▶ **Task objective**
Starting with the line that contains "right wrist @", reproduce each line through the end of the listing below, with no other output.

▶ **Given material**
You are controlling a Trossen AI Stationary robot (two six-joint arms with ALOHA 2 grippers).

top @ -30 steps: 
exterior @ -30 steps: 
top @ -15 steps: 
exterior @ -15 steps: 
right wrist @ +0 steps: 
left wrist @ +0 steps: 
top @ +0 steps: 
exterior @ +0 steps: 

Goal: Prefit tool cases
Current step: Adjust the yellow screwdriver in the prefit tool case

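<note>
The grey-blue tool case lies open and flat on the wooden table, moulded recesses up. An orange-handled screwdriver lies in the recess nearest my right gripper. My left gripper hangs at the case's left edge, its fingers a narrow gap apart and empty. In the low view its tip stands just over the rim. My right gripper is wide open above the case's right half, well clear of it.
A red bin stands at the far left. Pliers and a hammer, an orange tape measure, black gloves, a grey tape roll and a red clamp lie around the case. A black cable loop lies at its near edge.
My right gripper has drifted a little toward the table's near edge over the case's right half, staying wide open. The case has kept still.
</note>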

▶ **Exercise solution**
right wrist @ +0 steps: 
left wrist @ +0 steps: 
top @ +0 steps: 
exterior @ +0 steps: 

Goal: Prefit tool cases
Current step: Adjust the yellow screwdriver in the prefit tool case

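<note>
The grey-blue tool case lies open and flat on the wooden table, moulded recesses up. An orange-handled screwdriver lies in the recess nearest my right gripper. My left gripper hangs at the case's left edge, its fingers a narrow gap apart and empty. In the low view its tip stands just over the rim. My right gripper is wide open above the case's right half, well clear of it.
A red bin stands at the far left. Pliers and a hammer, an orange tape measure, black gloves, a grey tape roll and a red clamp lie around the case. A black cable loop lies at its near edge.
My right gripper has drifted a little toward the table's near edge over the case's right half, staying wide open. The case has kept still.
</note>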

No more work remains on this exercise.